Recruiting for the Working Man – My Time in Southwest Virginia and How its Music and the Miners influenced me.
While gassing up my rental car in Clintwood, Virginia – at the Marathon Station and McDonald’s, on SR 83 from the Town of Pound, something caught my eye: an older model truck passed me – the driver was a middle-aged man with soot on his face. On the back window of the truck was a car sticker – a silhouette of a man crawling on his hands and knees, over the phrase “Six Inches from Hell.”
My brain said to me, “A miner!!” And because I use social media and it’s part of my work, the next thought was to “get a selfie” with that man and then post it. It was a fleeting thought, though, because what quickly followed in my mind, and what is in my heart after learning about the compelling history of the industry and its impact on my client’s hospital service area and generations of its families, is respect I have for that man and the culture of the region.
- Our Online Job Tour productions – “interview trip simulations” made for the MSHA hospital campuses and communities located there, focus on giving candidates a “holistic understanding” of working and living there – where unique music and the culture of coal families and their descendants, adorns it, particularly in Southwest Virginia, including the historic Coalfields region.
I know the story of Country, Old-Time, and Bluegrass now. I didn’t at first. Like many people unfamiliar with the region and music that comes from this area, they think it is either backward, or at least not sophisticated. It has been somewhat negatively stereotyped by the television and film industries.

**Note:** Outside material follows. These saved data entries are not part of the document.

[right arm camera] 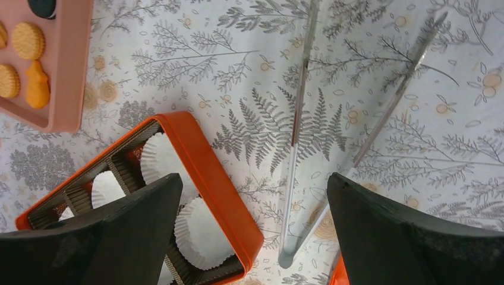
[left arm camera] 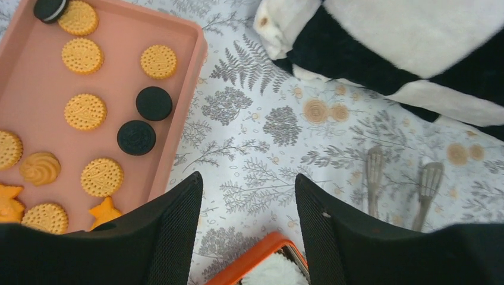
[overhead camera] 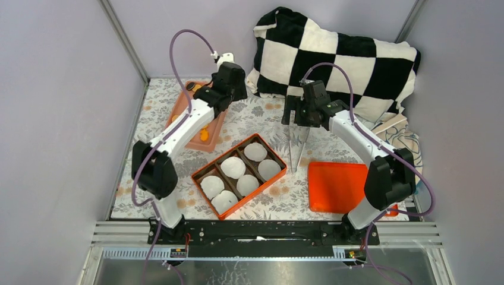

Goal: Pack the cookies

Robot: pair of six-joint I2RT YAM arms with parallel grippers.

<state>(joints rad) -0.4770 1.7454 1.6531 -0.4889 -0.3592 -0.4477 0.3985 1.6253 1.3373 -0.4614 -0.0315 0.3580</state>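
Packing not begun: left gripper (left arm camera: 246,178) beyond the orange box (right arm camera: 208,172) by the cookies (left arm camera: 86,111), right gripper (right arm camera: 254,178) over tongs (right arm camera: 297,119) beside it, both released; next likely grasp tongs

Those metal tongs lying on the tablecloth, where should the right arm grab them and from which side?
Probably from straight above, the right gripper straddling both blades with open jaws, a little above the joined end. The tongs lie flat in a narrow V, joined end toward the robot, so the blades sit closest there and squeezing would close them.
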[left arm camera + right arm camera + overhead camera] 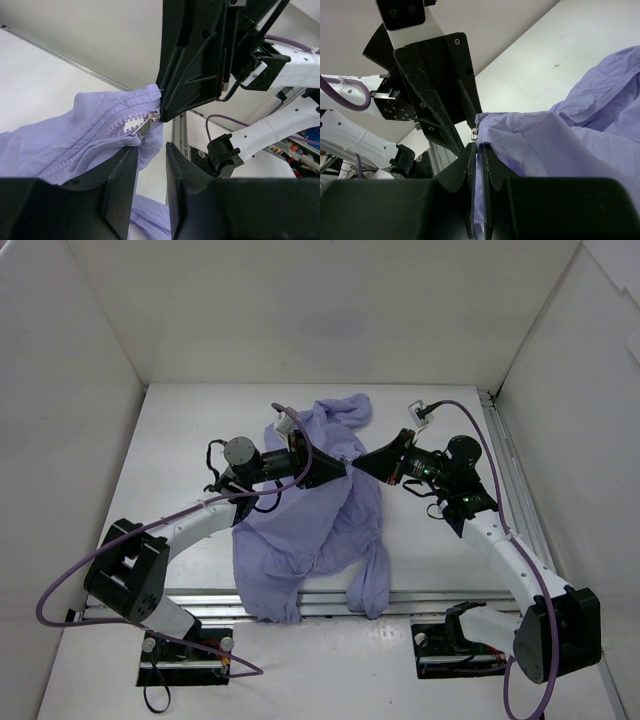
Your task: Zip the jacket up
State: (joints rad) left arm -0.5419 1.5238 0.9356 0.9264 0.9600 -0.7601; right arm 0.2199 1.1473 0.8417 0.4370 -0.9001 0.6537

Appreciation of especially Bluegrass music, comes in steps – at least it did for me, someone who is casually interested in music – not a musician or a music lover. First, you have to listen to the lyrics. Its history and what it represents, makes it come to life when the music starts. This is how learning about the mountain music unfolded for me:
During my trip to Abingdon, Virginia, I was seeking out tourism-related business regarding the diversity the economy – not even focused on the music side of it. I visited Heartwood – a heritage arts center, and home to The Crooked Road Music Trail – a state-sponsored music heritage venue trail, which hosts music events and festivals. On that night there was a “jam,” which is an open date where area musicians are invited to “sit and play” with each other after forming impromptu groups. I wasn’t expecting much.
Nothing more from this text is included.